INSTRUCTIONS FOR THE TASK:
Your job is to print the listing exactly.

DATA EXCERPT:

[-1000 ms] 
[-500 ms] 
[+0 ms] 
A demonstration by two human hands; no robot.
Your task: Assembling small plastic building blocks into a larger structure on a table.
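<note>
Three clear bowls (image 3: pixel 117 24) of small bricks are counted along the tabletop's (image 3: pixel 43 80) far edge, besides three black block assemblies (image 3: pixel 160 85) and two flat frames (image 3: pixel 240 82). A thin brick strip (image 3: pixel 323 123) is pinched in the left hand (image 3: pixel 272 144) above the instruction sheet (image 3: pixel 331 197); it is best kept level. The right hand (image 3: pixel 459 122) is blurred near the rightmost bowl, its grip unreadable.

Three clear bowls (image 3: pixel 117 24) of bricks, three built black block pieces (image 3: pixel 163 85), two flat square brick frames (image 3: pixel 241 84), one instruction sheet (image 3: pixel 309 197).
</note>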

WRITTEN SOLUTION:
[-1000 ms] 
[-500 ms] 
[+0 ms] 
A demonstration by two human hands; no robot.
Your task: Assembling small plastic building blocks into a larger structure on a table.
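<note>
Three clear bowls (image 3: pixel 117 24) of small bricks are counted along the tabletop's (image 3: pixel 43 80) far edge, besides three black block assemblies (image 3: pixel 160 85) and two flat frames (image 3: pixel 240 82). A thin brick strip (image 3: pixel 323 123) is pinched in the left hand (image 3: pixel 272 144) above the instruction sheet (image 3: pixel 331 197); it is best kept level. The right hand (image 3: pixel 459 122) is blurred near the rightmost bowl, its grip unreadable.

Three clear bowls (image 3: pixel 117 24) of bricks, three built black block pieces (image 3: pixel 163 85), two flat square brick frames (image 3: pixel 241 84), one instruction sheet (image 3: pixel 309 197).
</note>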

What precedes this is the full answer.